Películas «secuestradas»

En la citada presentación, Fernando Labrada, autor del informe y presidente de MRC, ha destacado la opacidad como seña de identidad de las plataformas de vídeo en «streaming»: «No ofrecen datos de ninguno de sus apartados», criticó. En este sentido, Ramón Colom ha denunciado algunas de las prácticas habituales de este tipo de empresas: «Hace dos años traté de comprar en Berlín una de las películas que se presentaron allí, y cuando llegué sus productores me dijeron que ya había comprado sus derechos Netflix para estrenarla en abril. Como estábamos en febrero les pedí que pudiera exhibirla en salas esos dos meses. No quisieron. Ha pasado más de un año y esa película no se ha estrenado. Esta película, y muchas otras, están secuestradas por Netflix. Hay que ver la realidad detrás de sus promesas de que lo estrenan en todos los países dónde están».
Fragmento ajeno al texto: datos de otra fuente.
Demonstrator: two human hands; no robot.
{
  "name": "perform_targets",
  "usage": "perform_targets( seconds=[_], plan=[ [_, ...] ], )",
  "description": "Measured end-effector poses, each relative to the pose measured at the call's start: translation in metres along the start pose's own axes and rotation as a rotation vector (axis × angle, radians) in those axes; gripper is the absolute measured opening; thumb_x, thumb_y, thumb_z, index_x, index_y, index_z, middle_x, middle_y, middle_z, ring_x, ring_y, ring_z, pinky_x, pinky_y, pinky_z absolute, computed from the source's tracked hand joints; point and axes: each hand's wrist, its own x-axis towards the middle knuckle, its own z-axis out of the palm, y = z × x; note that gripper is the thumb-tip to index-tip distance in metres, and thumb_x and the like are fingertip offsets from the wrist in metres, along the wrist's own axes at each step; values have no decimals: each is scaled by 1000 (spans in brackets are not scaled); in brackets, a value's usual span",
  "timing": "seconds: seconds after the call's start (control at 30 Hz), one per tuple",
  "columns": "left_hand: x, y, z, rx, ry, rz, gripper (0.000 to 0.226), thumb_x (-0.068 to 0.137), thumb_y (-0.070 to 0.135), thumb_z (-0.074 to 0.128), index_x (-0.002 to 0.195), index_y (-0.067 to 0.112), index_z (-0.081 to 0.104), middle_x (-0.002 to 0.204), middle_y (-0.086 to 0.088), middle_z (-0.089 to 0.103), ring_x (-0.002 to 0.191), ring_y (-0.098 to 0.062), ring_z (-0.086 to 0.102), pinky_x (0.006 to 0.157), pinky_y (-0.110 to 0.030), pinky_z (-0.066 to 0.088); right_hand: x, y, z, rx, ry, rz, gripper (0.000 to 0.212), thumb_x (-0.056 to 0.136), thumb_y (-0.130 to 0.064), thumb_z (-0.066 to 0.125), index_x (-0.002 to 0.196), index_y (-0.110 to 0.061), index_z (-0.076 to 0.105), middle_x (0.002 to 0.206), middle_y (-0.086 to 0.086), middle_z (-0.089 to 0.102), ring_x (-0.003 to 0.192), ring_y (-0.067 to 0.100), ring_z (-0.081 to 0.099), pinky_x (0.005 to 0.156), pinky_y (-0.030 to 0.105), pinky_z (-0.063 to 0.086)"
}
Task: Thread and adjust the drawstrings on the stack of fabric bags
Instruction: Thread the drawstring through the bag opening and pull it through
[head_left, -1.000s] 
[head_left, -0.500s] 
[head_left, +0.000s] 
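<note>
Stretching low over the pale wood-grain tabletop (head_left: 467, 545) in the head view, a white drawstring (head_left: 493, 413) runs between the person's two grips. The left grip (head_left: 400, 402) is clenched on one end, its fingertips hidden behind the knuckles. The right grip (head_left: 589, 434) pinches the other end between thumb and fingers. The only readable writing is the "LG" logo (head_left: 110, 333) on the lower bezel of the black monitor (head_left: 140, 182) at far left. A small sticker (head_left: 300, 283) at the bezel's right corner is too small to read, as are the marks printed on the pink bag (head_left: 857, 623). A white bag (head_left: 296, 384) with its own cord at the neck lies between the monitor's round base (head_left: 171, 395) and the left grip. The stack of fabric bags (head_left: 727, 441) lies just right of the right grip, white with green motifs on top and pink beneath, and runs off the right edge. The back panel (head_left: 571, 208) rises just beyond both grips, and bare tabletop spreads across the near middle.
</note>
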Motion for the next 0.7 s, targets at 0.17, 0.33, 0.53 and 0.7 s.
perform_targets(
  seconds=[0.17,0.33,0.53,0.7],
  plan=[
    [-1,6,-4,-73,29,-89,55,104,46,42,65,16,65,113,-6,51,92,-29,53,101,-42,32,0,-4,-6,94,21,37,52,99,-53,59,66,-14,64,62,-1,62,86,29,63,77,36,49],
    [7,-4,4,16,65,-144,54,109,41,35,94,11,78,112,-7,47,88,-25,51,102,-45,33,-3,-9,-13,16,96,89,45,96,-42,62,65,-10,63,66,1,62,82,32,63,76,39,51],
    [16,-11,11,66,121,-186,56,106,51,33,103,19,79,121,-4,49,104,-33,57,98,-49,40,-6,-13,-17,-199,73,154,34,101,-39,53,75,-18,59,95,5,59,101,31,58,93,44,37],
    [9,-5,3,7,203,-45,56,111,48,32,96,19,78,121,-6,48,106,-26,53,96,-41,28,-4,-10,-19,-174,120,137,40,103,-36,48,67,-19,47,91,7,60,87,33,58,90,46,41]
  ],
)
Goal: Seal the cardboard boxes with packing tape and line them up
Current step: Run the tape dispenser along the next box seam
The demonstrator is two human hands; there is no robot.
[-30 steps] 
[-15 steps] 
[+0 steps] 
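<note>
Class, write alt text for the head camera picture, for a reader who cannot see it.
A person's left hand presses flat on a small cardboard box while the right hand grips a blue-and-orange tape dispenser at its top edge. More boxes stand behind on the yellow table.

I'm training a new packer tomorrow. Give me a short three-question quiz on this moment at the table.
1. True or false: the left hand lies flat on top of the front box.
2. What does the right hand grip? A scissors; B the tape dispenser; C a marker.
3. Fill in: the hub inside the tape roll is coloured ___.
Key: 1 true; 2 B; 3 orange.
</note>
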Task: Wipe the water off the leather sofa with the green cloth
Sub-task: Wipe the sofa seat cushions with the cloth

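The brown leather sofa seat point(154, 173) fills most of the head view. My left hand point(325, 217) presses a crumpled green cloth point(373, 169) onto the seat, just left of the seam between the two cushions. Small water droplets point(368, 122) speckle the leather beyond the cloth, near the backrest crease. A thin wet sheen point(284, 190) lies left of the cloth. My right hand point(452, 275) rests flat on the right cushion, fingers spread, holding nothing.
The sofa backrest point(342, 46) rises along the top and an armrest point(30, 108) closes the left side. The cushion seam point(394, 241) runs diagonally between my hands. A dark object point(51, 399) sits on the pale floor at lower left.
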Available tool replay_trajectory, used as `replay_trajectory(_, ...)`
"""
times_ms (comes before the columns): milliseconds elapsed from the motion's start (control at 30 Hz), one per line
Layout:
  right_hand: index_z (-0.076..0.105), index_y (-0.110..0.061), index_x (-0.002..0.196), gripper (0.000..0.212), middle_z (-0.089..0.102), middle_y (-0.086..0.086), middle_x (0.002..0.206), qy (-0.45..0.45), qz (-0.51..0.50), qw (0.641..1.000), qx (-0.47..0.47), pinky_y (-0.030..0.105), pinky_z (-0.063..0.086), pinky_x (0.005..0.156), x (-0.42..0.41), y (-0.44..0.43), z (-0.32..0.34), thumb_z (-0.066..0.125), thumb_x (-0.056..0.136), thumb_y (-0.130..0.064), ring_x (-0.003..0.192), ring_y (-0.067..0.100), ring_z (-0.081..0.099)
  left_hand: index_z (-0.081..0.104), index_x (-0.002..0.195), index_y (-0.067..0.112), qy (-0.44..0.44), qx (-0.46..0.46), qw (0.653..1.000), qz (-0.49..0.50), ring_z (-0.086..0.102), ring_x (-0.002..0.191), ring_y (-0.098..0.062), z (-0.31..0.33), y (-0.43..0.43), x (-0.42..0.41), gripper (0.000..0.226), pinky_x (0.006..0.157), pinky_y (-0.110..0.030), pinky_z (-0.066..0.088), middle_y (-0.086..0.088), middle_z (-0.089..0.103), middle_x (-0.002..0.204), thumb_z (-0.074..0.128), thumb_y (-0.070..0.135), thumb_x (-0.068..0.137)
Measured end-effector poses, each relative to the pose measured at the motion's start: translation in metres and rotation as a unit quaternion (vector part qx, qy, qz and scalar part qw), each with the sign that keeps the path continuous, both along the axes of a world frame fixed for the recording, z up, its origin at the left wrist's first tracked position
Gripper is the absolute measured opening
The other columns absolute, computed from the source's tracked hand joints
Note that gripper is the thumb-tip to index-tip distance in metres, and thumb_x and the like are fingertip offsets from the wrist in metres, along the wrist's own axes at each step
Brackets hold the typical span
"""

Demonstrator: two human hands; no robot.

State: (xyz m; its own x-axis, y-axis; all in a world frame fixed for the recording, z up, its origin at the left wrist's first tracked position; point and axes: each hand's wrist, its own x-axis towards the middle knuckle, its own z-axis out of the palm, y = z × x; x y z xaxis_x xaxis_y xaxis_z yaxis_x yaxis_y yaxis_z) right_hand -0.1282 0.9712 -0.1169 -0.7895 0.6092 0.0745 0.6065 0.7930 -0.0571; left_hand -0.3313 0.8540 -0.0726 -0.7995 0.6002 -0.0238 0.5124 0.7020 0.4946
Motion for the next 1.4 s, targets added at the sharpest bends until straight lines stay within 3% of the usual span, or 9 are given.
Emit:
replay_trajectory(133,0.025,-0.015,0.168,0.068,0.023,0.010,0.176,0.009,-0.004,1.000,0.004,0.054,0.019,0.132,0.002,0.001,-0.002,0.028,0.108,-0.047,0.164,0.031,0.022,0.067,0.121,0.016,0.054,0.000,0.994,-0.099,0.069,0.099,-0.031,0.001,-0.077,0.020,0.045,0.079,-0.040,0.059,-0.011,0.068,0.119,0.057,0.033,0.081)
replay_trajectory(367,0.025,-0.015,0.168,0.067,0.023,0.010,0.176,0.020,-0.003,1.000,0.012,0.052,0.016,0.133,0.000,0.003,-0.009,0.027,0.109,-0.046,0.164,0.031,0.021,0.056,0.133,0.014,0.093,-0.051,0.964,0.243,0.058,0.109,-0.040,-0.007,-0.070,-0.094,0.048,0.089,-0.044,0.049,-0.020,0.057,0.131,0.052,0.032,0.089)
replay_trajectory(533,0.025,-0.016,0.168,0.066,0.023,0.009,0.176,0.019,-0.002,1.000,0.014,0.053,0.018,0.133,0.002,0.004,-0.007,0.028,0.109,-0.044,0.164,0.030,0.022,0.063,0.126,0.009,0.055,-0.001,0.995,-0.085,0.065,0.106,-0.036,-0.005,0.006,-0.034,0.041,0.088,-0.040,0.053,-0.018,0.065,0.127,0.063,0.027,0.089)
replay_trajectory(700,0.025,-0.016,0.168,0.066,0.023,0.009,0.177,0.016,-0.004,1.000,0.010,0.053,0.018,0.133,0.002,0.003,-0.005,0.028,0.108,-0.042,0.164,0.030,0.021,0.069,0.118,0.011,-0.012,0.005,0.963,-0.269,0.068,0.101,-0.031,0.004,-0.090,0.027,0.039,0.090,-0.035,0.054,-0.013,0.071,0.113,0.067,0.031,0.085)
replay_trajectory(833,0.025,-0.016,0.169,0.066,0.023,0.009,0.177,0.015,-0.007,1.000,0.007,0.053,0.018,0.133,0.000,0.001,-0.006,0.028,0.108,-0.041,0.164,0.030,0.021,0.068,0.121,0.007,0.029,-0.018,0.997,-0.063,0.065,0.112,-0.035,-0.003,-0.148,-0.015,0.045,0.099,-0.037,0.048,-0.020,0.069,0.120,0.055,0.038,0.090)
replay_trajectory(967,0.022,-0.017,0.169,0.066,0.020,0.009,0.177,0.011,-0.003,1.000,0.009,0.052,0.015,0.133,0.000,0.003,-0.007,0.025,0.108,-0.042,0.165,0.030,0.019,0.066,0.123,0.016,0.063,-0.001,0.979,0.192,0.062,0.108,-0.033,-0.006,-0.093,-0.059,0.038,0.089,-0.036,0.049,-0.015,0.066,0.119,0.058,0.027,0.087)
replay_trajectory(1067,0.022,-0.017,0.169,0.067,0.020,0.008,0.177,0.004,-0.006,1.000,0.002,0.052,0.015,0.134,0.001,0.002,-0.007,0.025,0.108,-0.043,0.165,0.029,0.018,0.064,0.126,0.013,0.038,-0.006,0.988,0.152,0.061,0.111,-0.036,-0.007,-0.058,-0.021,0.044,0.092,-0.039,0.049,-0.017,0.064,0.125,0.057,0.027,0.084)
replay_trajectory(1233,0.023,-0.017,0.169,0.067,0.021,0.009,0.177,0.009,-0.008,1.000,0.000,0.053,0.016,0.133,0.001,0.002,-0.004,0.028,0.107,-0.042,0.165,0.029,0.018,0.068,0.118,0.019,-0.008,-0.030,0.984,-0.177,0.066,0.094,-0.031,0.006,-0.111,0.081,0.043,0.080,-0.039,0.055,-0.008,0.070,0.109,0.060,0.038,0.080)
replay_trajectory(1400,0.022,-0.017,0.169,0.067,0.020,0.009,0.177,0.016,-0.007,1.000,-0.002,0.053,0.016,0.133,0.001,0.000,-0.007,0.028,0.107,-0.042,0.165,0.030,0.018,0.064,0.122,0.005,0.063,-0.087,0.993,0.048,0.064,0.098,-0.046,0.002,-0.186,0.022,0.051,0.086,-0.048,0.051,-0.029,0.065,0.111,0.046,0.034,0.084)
Desde Fapae han aprovechado para pedir al Ejecutivo una legislación sobre estas plataformas: «El Gobierno español no está legislando porque espera a que lo haga Bruselas». Al tiempo, ha lanzado una propuesta utópica pero que, para los productores, sería «deseable»: crear una plataforma para los hispanohablantes. «Somos 600 millones de personas, sin contar con los hispanohablantes de EE.UU. Esto es el diez por ciento de la población mundial», sentenció. Mientras, el cine de autor se ve atrapado entre las posibilidades que ofrece Netflix y la realidad de quedarse fuera de Cannes y otros festivales.